The second direction of the reform-in the health sector-in addition to the goal of deepening Turkey's integration into the European Union meets the strategic interests of the ruling party and can be considered as a worthy compensation for the inevitable revision of the pension system. Understanding the essence of this reform is impossible without a general understanding of the structure and principles of functioning of the system of access to health services in the pre-reform period. At that time, there were three State social insurance organizations in Turkey. They performed the tasks of both pension provision and health insurance for persons who paid contributions to them on time. Since 1992, the country has implemented the green Card system, which provides free access to health insurance in the form of a limited set of services for the poor population who are not covered
social insurance system, as well as the unemployed 4. Unemployed people who did not have a green card were denied access to free medical treatment unless they were family members of the insured person. In addition, they were able to use special medical programs from time to time, which, however, were not of a regular nature. In addition to the State social insurance institutions, the Health Ministry, universities (university hospitals), the Ministry of Defense (hospitals at its disposal), as well as some private agencies and institutes provided the functioning of the health insurance system. As a result, the opportunities for obtaining medical services were determined by the specific status of the employee or the availability of a "green card", and the quality of medical services varied greatly depending on the institution that provided them. Turkish researchers O. Hamzaoglu and J.I. Yavuz cites data that convincingly show that the country's population has very uneven access to health services: in 2003, 1.7 children in rural areas accounted for every child in the city who died before reaching the age of one year, the same ratio for the west and east of the country was 1:1.9. In the same year, 2003, in the western Marmara region of the country, one midwife accounted for 5,487 women in labor, and in the South-Eastern region - for 7826 [Hamzaoglu and Yavuz, 2009, s. 648-649]. At the same time, according to another author, M. Onur, in the 2000s. More than half of the green card holders, i.e. those with the most limited access to health insurance services, were located in the east and south-east of the country [Onur, 2011, p. 193].

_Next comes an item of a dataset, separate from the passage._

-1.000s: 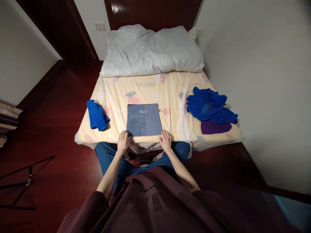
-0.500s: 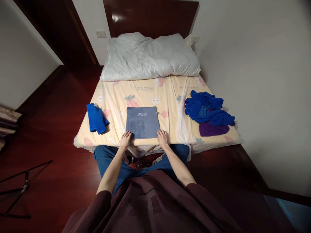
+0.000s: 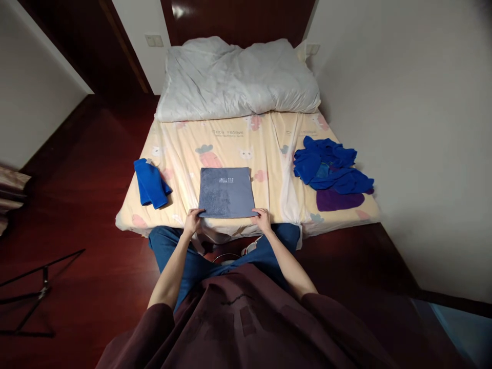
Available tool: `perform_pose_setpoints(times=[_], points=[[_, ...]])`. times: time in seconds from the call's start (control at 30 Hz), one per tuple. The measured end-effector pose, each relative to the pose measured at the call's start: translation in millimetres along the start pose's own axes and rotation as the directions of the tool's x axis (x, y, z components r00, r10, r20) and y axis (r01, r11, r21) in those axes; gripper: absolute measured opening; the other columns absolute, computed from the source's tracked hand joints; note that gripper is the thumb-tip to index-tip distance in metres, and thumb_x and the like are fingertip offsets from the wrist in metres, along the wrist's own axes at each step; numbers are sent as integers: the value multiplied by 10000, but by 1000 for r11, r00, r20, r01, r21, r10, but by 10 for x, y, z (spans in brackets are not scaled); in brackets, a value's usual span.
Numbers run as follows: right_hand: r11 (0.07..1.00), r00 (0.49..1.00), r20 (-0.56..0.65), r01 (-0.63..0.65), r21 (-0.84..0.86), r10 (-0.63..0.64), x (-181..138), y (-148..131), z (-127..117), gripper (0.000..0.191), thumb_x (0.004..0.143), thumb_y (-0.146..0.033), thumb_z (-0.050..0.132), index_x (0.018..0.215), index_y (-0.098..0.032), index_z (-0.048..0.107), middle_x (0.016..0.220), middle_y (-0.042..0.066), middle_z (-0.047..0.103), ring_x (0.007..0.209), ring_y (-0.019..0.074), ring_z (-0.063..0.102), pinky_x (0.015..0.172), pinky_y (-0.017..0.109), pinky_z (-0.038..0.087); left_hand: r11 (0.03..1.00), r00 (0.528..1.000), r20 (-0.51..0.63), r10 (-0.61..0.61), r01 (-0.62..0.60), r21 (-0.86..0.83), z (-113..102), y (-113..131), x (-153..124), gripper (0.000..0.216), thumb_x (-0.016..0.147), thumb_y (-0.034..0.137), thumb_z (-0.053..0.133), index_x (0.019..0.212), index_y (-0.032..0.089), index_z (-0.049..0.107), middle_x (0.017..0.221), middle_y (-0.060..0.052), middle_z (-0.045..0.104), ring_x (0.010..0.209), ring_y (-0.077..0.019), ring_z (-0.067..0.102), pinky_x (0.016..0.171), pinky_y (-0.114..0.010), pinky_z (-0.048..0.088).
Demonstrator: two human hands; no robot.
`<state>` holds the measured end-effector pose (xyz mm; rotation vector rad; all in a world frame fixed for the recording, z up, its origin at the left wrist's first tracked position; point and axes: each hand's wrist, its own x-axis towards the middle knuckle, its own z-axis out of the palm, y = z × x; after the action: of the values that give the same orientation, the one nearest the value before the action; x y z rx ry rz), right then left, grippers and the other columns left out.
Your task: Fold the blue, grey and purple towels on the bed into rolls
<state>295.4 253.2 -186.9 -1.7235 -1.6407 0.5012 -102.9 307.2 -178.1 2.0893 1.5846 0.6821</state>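
The left hand (image 3: 192,221) and right hand (image 3: 262,220) each pinch one near corner of a single gray towel (image 3: 226,192) on the bed (image 3: 184,148). One folded blue towel (image 3: 151,185) lies to its left; rightward, a blue heap (image 3: 326,161), too tangled to count surely, overlaps a purple cloth (image 3: 340,201). One quilt (image 3: 238,82) lies beyond.

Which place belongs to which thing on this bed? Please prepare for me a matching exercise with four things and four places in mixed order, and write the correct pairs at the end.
Things
1. grey cloth
2. folded blue cloth
3. purple cloth
4. pale bedding

Places
A. partly under the crumpled blue cloth
B. in front of the headboard
C. near corners in the left hand and right hand
D. near the left edge of the bed

Pairs: 1-C, 2-D, 3-A, 4-B
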Motion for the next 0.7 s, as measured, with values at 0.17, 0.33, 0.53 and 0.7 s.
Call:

The main idea of the reform is to create a unified health insurance system with the aim of covering all citizens with basic health services, including those who do not have the status of officially employed, i.e. ensuring universal access to health services on an equal basis. To this end, it was planned to replace the disparate entities that operated in the field of providing medical services with a single health agency - the Social Insurance Society. Mandatory health insurance premiums are set for everyone with an income above the poverty level (in the amount of 12% of the amount of income exceeding two minimum wages), while for those with an income below the established level (less than 1/3 of the minimum wage per family member), as well as for children and adolescents under the age of 18, contributions are paid by the State. Such a socially oriented concept certainly deserved a more detailed description in official documents than the pension reform. The aforementioned Pre-Offensive Economic Program of the Republic of Turkey commented as follows on Law No. 5510 "On Social Security and Universal Health Insurance" of 2006: "... medical services have been given a common standard, and a system of compulsory universal health insurance has been established... The list and principles of financing were established for all citizens in such a way as to collect insurance payments depending on the ability of citizens to pay and establish the payment by the government for those who are unable to pay." The thesis about state participation in providing health care for the poor is repeated in the text of the program and just below: "What is especially important, under the universal health insurance system, contributions for those who are unable to pay will be compensated by the state... and the entire poor population will be covered by the social insurance system in terms of health services " [Republic of Turkey. Pre-Accession..., 2006, p. 96, 98]. The reform was described in a specially published pamphlet of the Ministry of Labor and Social Security with a pronounced propagandistic pathos under the title
4 It should be noted that even before the start of the reform, the AKP government was committed to increasing the cost of maintaining the green card system. According to the data of the Turkish researcher O. Metin, the real costs of medical care for green card holders in 2001 increased by 27% compared to the previous year, and in 2006 - by 50% (see for more details: [Onur, 2011, p. 192]).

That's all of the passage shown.